Early life and education
Firmin attended St Michael's Catholic Grammar School in  Barnet, London. She has a B.A. in philosophy from Fitzwilliam College, University of Cambridge, and an M.Sc. in social policy and planning from the London School of Economics. She has a professional doctorate from the University of Bedfordshire for which her thesis was "Peer on peer abuse: safeguarding implications of contextualising abuse between young people within social fields" (2015).

Career
Firmin was senior policy officer at Race on the Agenda (ROTA), and founded the GAG project (Girls Against Gangs, or Girls Affected by Gangs, or Gendered Action on Gangs). She has held positions of  assistant director of policy and research at Barnardos, specialising in youth justice and sexual exploitation of children; principal policy adviser at the Office of the Children's Commissioner; and head of the secretariat for the Inquiry into Child Sexual Exploitation in Groups and Gangs.

Between 2011 and 2014 she wrote a regular column "Girl in the Corner" in The Guardian.

In 2013 she founded the MsUnderstood Partnership, a joint project between Girls in Gangs, Imkaan and the University of Bedfordshire. The project "aims to improve local and national responses to young people’s experiences of inequality".

Firmin was until 2021 a senior research fellow in the Institute of Applied Research of the Department of Applied Social Studies at the University of Bedfordshire. In September 2021 she became a professor of sociology at Durham University, one of only 40 female black professors in the UK and one of the youngest ever appointed.

Awards
Firmin was awarded an MBE in the 2011 New Year Honours for "services to girls' and women's issues", and was the youngest black woman to have received this honour.

References

External links
 
 Contextual Safeguarding: Re-writing the rules of child protection (TEDx Talk, 2019)
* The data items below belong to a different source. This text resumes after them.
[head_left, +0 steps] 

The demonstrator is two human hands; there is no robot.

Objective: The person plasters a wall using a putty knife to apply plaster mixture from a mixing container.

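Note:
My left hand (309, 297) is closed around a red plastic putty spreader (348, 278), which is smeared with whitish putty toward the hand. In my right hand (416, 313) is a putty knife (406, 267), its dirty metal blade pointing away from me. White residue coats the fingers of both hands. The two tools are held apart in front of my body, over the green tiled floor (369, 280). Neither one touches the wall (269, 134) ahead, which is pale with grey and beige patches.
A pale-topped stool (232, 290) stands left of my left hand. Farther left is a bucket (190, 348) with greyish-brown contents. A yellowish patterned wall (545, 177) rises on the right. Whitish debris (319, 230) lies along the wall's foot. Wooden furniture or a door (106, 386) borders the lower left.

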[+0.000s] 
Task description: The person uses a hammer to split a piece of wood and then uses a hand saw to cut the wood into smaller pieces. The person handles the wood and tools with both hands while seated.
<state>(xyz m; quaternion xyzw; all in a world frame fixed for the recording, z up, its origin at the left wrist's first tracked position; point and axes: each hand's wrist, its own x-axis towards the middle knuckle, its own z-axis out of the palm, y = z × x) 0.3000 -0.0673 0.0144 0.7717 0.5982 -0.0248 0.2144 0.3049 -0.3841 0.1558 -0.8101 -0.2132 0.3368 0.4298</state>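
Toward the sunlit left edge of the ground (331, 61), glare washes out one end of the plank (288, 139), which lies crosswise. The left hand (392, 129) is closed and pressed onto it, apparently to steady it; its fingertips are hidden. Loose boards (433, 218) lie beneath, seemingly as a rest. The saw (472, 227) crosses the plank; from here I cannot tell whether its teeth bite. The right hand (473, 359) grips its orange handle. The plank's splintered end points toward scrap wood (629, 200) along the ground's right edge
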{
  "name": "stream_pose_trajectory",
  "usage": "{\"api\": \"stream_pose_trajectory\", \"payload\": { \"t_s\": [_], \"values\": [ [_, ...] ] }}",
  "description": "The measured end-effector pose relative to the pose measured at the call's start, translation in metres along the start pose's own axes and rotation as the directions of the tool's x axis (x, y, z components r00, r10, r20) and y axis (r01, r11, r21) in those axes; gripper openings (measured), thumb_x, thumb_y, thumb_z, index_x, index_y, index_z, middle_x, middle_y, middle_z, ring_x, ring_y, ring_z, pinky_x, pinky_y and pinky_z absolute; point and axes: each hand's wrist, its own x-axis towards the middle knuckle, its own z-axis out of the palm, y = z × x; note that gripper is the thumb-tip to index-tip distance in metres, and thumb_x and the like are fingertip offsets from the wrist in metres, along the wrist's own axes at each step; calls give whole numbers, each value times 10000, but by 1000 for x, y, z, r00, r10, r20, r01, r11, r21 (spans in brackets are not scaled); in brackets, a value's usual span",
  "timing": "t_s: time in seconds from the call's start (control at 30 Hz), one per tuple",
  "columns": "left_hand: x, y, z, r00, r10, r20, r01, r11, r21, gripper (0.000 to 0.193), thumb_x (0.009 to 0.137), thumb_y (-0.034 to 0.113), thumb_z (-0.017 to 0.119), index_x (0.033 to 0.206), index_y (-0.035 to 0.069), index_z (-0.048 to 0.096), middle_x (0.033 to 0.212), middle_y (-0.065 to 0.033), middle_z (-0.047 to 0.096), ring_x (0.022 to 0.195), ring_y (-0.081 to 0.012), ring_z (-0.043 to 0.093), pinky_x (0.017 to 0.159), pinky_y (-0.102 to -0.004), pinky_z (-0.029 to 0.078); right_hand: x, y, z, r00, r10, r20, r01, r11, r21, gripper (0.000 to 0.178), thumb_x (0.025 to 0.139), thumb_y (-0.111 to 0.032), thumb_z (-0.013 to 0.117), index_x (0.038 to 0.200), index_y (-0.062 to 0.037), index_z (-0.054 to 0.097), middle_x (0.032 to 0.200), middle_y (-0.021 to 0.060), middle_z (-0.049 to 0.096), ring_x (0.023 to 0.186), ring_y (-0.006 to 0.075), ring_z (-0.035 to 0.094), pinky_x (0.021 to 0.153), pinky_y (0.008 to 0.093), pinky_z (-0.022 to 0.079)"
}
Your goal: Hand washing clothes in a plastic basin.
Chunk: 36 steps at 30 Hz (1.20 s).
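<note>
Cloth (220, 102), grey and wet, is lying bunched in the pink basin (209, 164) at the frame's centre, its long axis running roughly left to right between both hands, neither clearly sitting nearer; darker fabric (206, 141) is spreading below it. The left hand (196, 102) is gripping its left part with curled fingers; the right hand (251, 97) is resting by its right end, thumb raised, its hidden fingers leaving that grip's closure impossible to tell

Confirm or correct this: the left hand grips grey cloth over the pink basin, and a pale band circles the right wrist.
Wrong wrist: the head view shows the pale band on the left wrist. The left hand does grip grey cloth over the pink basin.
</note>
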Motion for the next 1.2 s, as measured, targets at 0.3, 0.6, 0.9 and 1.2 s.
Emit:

Year of birth missing (living people)
Living people
Alumni of the London School of Economics
Alumni of Fitzwilliam College, Cambridge
Alumni of the University of Bedfordshire
Academics of the University of Bedfordshire
Academics of Durham University
British social scientists
Black British women academics
Members of the Order of the British Empire
Place of birth missing (living people)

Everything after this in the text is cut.